The Gibson ‘outfit’ living on the Lambert place just south of town had an exciting time last week. The woman living with Gibson as his wife has a dwarfed son, and Gibson’s two boys pitched into him for the purpose as he thinks of killing him. The woman put in to defend her son, whereupon Gibson took her case in hand and used her pretty roughly, if her story is to be believed. The sheriff took charge of Gibson but as no information was filed, he was turned loose.


After tomorrow it is to be hoped that the town authorities will suppress the use of fire crackers on our business streets. The youthful patriotism will have sufficient vent and the fire crackers have been a great annoyance to people with easily frightened horses.

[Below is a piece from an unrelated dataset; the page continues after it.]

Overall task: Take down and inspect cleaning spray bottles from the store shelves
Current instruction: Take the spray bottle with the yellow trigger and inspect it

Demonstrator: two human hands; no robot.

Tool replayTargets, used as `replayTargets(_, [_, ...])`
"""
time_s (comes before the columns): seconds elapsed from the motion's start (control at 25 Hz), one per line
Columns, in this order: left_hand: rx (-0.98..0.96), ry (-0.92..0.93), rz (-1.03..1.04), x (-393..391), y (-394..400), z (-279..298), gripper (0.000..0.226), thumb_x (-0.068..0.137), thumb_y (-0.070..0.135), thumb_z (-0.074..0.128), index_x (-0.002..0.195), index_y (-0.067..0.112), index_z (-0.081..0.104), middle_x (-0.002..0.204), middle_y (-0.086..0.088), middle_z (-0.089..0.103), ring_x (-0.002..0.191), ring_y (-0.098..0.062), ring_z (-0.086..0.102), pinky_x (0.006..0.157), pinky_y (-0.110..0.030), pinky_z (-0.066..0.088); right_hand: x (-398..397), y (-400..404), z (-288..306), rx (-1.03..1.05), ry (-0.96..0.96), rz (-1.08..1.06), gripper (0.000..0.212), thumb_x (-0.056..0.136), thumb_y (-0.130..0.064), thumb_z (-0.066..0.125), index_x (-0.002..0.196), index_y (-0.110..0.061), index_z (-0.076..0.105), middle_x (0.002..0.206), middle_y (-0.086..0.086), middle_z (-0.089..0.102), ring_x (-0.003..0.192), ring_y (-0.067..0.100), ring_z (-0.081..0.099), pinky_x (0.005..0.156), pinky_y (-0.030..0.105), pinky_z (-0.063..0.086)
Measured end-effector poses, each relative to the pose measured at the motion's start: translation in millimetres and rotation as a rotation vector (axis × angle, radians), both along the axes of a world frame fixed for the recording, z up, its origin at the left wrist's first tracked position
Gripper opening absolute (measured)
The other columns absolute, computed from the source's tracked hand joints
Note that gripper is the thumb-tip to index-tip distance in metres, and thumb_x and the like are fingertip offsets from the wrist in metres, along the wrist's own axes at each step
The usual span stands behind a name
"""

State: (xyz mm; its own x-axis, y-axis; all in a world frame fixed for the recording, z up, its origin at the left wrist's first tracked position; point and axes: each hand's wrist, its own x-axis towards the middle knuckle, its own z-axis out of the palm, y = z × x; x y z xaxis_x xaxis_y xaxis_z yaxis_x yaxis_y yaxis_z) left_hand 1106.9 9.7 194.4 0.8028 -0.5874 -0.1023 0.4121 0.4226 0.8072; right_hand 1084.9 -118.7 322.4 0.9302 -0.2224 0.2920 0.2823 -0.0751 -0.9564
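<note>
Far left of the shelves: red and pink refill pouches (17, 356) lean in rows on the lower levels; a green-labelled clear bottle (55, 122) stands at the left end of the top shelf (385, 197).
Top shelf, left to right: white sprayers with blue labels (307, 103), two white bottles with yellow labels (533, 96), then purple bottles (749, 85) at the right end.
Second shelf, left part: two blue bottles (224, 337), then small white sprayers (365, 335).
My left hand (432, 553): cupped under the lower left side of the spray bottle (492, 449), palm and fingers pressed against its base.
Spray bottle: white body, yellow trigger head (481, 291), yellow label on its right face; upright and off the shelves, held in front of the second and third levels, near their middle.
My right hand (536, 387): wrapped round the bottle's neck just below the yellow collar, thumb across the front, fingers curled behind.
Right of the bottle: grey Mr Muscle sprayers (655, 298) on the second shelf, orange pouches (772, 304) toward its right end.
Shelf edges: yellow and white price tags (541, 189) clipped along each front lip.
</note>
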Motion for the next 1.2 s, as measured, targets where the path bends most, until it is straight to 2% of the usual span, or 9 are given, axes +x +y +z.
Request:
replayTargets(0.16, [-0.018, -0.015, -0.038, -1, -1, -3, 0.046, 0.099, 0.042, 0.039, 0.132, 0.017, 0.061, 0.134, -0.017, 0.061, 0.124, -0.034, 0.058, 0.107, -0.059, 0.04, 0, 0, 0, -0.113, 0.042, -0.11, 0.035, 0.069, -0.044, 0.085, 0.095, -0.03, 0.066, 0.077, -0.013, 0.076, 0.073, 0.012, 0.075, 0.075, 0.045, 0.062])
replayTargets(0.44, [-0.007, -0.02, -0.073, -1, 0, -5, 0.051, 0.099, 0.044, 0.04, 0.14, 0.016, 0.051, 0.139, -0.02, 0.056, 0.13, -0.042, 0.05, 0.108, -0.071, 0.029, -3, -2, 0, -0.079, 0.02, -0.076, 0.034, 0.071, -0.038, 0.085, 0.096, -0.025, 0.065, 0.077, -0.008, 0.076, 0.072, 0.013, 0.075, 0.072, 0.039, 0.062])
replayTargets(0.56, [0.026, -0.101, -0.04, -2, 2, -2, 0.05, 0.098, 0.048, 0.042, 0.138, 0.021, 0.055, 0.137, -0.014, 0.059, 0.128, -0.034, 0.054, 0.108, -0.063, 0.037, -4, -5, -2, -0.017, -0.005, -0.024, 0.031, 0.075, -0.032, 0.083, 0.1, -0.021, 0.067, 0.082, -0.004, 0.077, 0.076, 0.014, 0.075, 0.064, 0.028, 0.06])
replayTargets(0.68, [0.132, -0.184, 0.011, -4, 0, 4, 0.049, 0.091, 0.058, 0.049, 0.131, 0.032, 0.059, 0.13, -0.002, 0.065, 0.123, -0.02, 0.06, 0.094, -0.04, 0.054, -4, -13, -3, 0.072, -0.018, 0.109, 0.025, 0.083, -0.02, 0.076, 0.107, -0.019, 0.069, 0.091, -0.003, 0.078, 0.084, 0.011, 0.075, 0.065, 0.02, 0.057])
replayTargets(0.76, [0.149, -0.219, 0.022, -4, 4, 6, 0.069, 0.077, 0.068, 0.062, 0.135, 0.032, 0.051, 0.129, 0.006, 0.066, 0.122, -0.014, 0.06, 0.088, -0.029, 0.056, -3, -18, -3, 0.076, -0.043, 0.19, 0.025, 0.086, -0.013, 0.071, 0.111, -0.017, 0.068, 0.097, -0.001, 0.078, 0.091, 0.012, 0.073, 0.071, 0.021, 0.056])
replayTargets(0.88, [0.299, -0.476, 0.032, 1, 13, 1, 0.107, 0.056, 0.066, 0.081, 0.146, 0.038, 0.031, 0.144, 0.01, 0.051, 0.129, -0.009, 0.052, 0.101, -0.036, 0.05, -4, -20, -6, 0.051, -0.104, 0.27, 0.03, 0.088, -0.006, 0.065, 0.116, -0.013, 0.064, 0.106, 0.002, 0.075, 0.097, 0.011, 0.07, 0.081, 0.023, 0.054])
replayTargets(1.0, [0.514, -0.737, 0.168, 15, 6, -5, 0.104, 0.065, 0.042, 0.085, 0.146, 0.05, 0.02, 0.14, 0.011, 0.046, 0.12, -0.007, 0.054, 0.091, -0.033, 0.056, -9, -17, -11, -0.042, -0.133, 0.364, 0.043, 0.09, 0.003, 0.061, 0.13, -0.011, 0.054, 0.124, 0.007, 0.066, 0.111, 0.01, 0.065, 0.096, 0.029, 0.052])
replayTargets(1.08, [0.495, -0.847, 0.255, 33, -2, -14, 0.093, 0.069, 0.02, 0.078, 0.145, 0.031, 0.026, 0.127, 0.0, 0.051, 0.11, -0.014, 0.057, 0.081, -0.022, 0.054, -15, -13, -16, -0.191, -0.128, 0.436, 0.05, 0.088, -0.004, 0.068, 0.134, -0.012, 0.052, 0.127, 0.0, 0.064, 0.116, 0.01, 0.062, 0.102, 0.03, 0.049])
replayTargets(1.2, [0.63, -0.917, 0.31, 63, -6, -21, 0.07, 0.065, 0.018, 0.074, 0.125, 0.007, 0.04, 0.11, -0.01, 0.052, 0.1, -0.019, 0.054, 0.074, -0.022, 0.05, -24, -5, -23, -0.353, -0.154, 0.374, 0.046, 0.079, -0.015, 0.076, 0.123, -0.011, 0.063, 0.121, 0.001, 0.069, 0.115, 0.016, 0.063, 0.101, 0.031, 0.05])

You better begin to look out! Some religious zealots have set the date for the world to come to an end some time next fall. Just as well be ready for it anyway. There is no danger in being on the safe side of things. If the devil catches you, you will wish he hadn’t.


From "Around the town" by Scott Snyder: "There’s a mystery down at the swimming pool. Someone has been breaking the rules. Manager Lyle Townsend is in a quandry. He doesn’t know whether to call in Philo Vance or try to break the case himself. Here’s the story: The pool is closed at a certain hour each night and it is unlawful to go in after that hour. Also the place is locked. From evidence gathered thus far it seems that at least five persons, girls, got over the fence. Presumably they enjoyed a swim, sans clothing, and then used a bench to climb back over the wire netting. Next morning the pool manager noticed a bench out of place. he also noticed some other things. Five pairs of other things–four pink and one white–had been left by the side of the pool. The owners can have them by calling and proving property. Mothers who have noticed a scarcity in silk panties in the family wash can help the pool manager by reporting where their daughters were on such and such a night. And by paddling the spots where the silk things are usually worn.


From "By George" by George DeFord: "You wonder what people are thinking about when they raise a ‘bitch’ about the tornado warnings and information like that was given last Thursday. It seems like missing a TV program means more to some people than the loss of their lives. I feel that we are lucky that the weather bureau can track these killers."